LOS HIJOS DE LA SOLEDAD
Cinco
niños de entre ocho y 16 años están resistiendo, armas
en puño y apoyados por una jauría de perros, el cerco que
les ha tendido la policía de Idaho que espera rendirlos por hambre
y por sed. Muerto el padre de inanición sin asistencia alguna y
enloquecida la madre que desde hace tiempo no les daba alimentos, los niños
sobrevivieron a sabiendas de todos comiendo hierbas y cazando con sus perros
sin que nadie haya intervenido para ayudarles.
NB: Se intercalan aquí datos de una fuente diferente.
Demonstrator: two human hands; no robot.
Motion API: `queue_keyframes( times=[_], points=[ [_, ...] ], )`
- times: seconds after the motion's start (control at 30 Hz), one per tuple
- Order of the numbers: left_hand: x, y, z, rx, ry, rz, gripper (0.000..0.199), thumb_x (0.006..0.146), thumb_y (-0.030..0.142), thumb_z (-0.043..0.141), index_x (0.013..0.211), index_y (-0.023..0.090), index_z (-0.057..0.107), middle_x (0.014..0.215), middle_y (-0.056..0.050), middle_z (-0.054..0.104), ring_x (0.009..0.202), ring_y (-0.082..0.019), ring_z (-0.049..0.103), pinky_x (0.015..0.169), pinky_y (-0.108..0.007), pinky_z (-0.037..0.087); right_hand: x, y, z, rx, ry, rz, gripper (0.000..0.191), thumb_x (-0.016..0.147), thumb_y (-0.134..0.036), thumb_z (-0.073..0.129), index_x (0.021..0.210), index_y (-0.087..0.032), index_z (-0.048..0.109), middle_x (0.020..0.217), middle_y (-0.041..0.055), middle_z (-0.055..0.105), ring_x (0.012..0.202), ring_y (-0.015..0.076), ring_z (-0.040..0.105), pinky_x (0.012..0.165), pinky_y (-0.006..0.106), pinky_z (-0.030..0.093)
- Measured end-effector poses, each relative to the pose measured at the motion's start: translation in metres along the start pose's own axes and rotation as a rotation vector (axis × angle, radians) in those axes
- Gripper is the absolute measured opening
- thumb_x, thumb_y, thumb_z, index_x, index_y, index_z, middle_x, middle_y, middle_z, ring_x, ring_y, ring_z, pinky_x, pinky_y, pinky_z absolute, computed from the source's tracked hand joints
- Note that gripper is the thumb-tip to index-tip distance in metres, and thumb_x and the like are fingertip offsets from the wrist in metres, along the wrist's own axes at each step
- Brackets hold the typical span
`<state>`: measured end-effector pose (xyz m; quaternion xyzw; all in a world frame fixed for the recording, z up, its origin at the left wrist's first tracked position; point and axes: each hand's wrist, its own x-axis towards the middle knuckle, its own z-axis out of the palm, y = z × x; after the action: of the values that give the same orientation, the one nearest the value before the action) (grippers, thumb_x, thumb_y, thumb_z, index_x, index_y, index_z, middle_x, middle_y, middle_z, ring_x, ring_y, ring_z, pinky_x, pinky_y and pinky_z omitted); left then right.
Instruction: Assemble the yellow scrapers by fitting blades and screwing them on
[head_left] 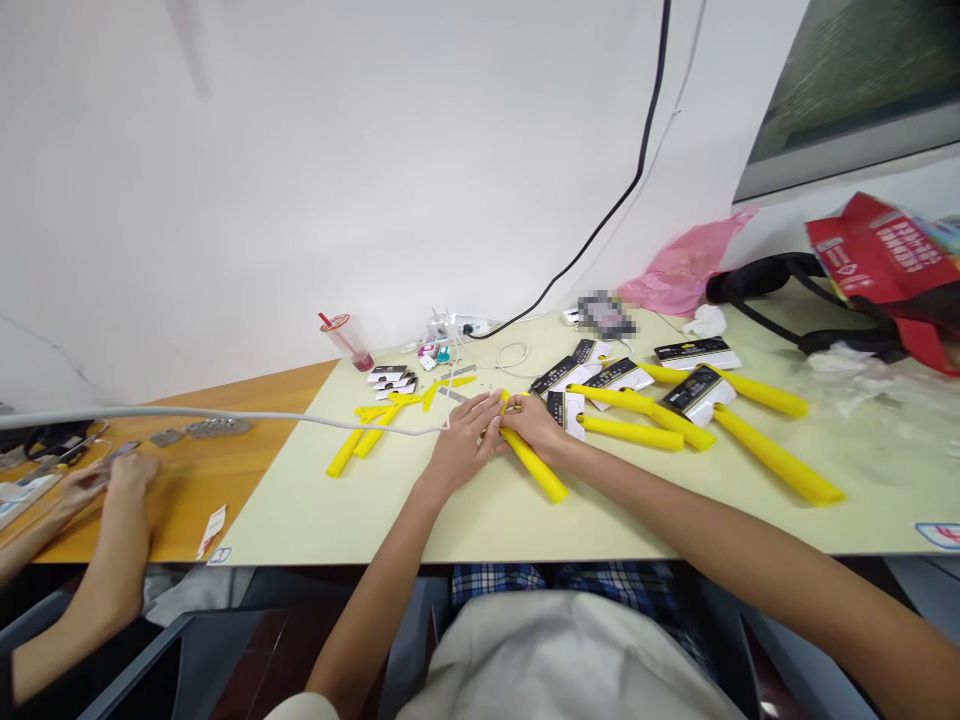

Pero el Estado, responsable por omisión de socorro
y por insensibilidad, se presenta ahora como tutor feroz y quiere zanjar
el asunto con la policía, desperdigando la familia, compuesta ya
sólo de niños, que precisamente en su unión y su solidaridad
encuentra los únicos factores que les permiten mantener su dignidad
humana.
Las autoridades estadounidenses, que consideran cotidianamente
a los menores maduros para ir a la cárcel e incluso para ser víctimas
de la pena de muerte en el caso de que se les impute algún delito,
les niegan sin embargo la capacidad de decidir sobre sí mismos,
de mantener la unidad familiar, de tener sentimientos que deben ser tenidos
en cuenta antes de decidir sobre su suerte sin interpelarlos.
En el caso de los menores, como en el de los ancianos
inválidos o en el de los alienados, otros deciden por ellos; otros
los tratan como objetos que pueden ser desplazados a voluntad; otros resuelven
que estorban porque no son productivos y porque su diversidad introduce
desorden en el mundo carcelario que las autoridades construyen.
Por eso los recluyen, para evitar los "malos ejemplos"
y las diversidades, y les quitan la libertad para encerrarlos en manicomios,
asilos, orfanatos o cárceles de menores para los "desviados". Los
sicólogos y los asistentes sociales, la ayuda pública --que
es un deber no sólo político sino, sobre todo, humano-- son
sustituidos por la policía ya que, para las autoridades de Estados
Unidos, el problema social es sólo un problema policial, como lo
demuestra el hecho de que, en porcentaje de población, el país
ostenta la mayor proporción de encarcelados del mundo.
La juventud, además, y como lo reveló el
alcalde Giuliano de Nueva York con su política de "tolerancia cero"
que llevó a arrestar a los jóvenes pobres por el hecho de
serlo y de estar fuera de sus ghettos, aparece como un peligro que hay
que enfrentar armas en mano. Así, mientras el poder tolera la posesión
de armas de todo tipo y calibre para favorecer a los fabricantes de las
mismas --¿cómo podrían vivir de la caza unos niños
sin que alguien les venda escopetas y municiones sin problema alguno?--
las autoridades amenazan con el uso letal de su fuerza "legítima"
contra quienes se resisten, como sucedió en 1992 en Ruby Ridge,
siempre en Idaho, cerca de donde ahora resisten los niños, cuando
la policía, en un asedio similar, mató a tiros a la mujer
y al hijo del racista blanco Randy Weaver.
Este y su familia no reconocían al Estado mientras
que ahora es el Estado el que no ha reconocido a los niños y sólo
se ha acordado de ellos para apresarlos y disponer de sus personas como
si fueran animales y no seres conscientes, con sentimientos, lazos y capacidad
de querer.
La terrible soledad en que son dejados los pobres por
una sociedad que dice dividirse entre "ganadores" y "perdedores" natos,
y la negación de la función asistencial y cultural del Estado
provoca millones de dramas cotidianos. Entonces, cuando la locura colectiva
lleva a una patología individual extrema, el temor mutuo conduce
al uso de las armas. Aunque sea contra niños.